- Nationality: Russian
- Born: 22 January 1999 (age 27) Rostov-on-Don, Russia

Formula V8 3.5 career
- Debut season: 2016
- Current team: SMP Racing
- Racing licence: FIA Silver
- Car number: 24

Previous series
- 2015 2014: SMP F4 Championship French F4 Championship

= Vladimir Atoev =

Russian racing driver

Vladimir Atoev (born 22 January 1999) is a Russian racing driver. He currently competes in the Russian Circuit Racing Series for G-Drive SMP Racing.

==Career==

===Karting===
Prior to his single-seater career, Atoev enjoyed a successful period in karting, winning the Russian Karting Championship Supermini class in 2009 and finishing second in the KF3 class two years later.
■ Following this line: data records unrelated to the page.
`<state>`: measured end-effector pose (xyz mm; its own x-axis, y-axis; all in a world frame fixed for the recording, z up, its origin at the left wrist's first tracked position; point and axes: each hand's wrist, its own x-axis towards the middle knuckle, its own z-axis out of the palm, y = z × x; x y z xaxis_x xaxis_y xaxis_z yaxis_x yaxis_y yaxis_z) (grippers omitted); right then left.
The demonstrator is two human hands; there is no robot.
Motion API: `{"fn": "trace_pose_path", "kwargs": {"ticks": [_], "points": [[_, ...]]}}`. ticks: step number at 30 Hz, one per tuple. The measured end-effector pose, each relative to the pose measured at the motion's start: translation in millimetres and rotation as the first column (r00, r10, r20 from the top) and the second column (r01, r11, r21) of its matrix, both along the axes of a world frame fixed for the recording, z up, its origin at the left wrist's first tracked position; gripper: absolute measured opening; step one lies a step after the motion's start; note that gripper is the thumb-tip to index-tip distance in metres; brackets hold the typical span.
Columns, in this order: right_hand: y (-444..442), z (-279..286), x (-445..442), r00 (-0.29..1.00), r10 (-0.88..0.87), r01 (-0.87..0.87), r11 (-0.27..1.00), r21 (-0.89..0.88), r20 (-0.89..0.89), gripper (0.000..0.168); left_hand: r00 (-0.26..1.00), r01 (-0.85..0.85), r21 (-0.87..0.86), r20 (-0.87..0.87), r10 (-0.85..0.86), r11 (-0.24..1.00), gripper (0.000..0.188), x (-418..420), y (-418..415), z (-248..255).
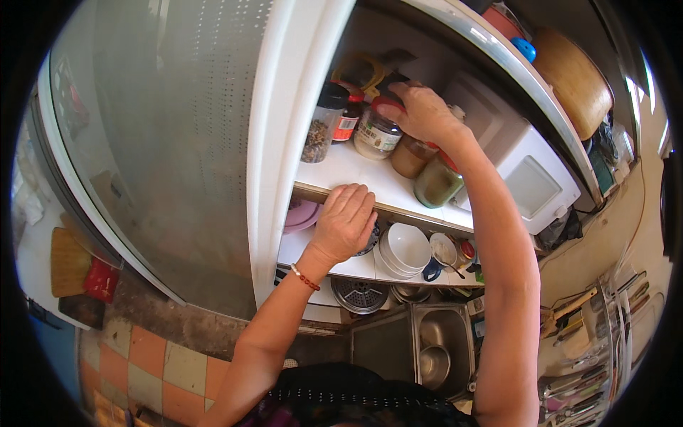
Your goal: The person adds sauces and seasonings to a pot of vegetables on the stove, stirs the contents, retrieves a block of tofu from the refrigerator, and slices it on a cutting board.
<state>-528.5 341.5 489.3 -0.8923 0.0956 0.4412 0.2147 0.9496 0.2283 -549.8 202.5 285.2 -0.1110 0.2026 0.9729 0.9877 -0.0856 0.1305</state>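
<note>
My left hand [346,220] rests on the front edge of a white cabinet shelf [341,171], its fingers extended close together and nothing seen in it. My right hand [424,111] reaches over a row of jars on that shelf. Its thumb overlaps the red lid of a labelled glass jar of pale powder [374,137]; the far fingers are partly hidden, so a grip is unclear. Left of it stand a dark bottle with a red cap [347,123] and a black-lidded jar of dried pieces [319,133]. Below my right wrist are a brown-filled jar [411,156] and a greenish jar [438,181].
A frosted sliding door [160,133] with a white frame [285,107] borders the left. To the right sits a white microwave [533,176]. Below are stacked white bowls [408,248], a pink basin [301,216] and a steel sink [443,325]. A large pot [573,80] stands above.
</note>
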Motion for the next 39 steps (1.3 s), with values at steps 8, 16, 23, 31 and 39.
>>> {"fn": "trace_pose_path", "kwargs": {"ticks": [8, 16, 23, 31, 39], "points": [[10, -5, -36, 0.971, -0.120, 0.157, 0.973, -0.170, 0.208, 0.057, 1.000, 0.026, -0.006, 0.009, -0.026, 1.000, 0.033, -7, -1, -1], [-26, 14, 28, 0.967, 0.214, -0.249, 0.912, -0.325, -0.141, 0.061, 0.985, 0.141, 0.068, 0.091, -0.147, 0.988, 0.042, -5, -7, 0], [-112, -55, 156, 0.970, 0.184, -0.233, 0.888, -0.397, -0.157, 0.071, -0.208, 0.620, 0.728, 0.514, -0.832, 0.295, 0.104, 65, -48, -29], [-129, -209, 260, 0.875, -0.376, 0.209, 0.863, -0.461, -0.307, 0.062, -0.831, 0.511, 0.839, 0.538, -0.141, 0.186, 0.062, 150, -33, -124], [-180, -269, 350, 0.747, -0.596, 0.348, 0.728, -0.591, -0.295, 0.057, -0.698, 0.530, 0.847, 0.405, 0.590, 0.046, 0.052, 223, -39, -158]]}}
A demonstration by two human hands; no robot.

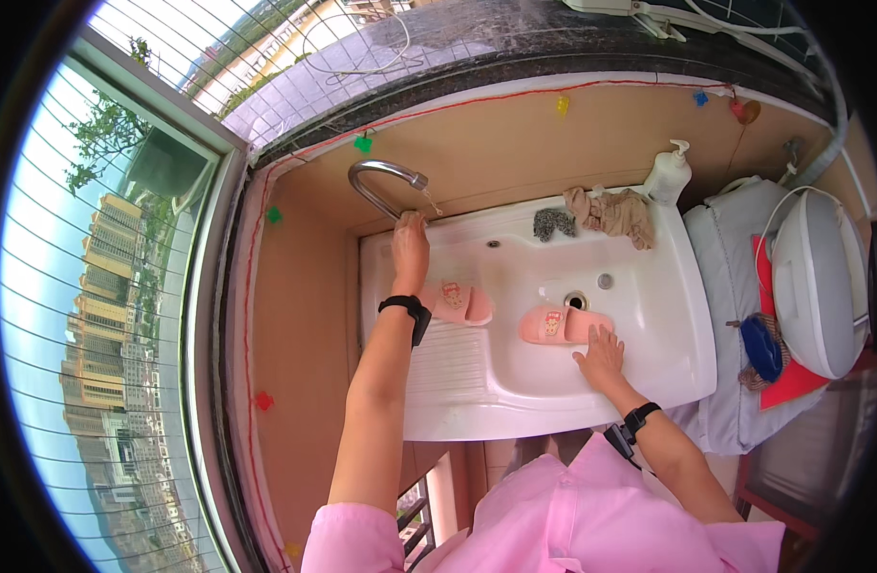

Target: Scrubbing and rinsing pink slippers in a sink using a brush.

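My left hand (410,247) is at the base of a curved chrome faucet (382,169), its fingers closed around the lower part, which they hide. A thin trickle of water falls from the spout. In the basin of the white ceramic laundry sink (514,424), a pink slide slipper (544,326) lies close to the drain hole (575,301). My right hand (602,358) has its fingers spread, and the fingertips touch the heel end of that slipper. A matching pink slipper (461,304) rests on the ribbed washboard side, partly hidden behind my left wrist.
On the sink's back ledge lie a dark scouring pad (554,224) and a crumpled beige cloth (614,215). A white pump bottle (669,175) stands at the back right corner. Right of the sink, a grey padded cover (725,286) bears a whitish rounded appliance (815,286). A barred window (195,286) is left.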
Outside of his native Russia, he finished sixth in the KF3 WSK Final Cup in 2012.

===Formula 4===
Atoev made his single-seater debut in 2014, racing in the French F4 Championship. He finished the season in eleventh place, with a best race result of fourth achieved at both Nogaro and Paul Ricard. He did take victory in the second race of the Nogaro event, but was penalised with a 30-second time penalty for a collision with Belgian driver Max Defourny.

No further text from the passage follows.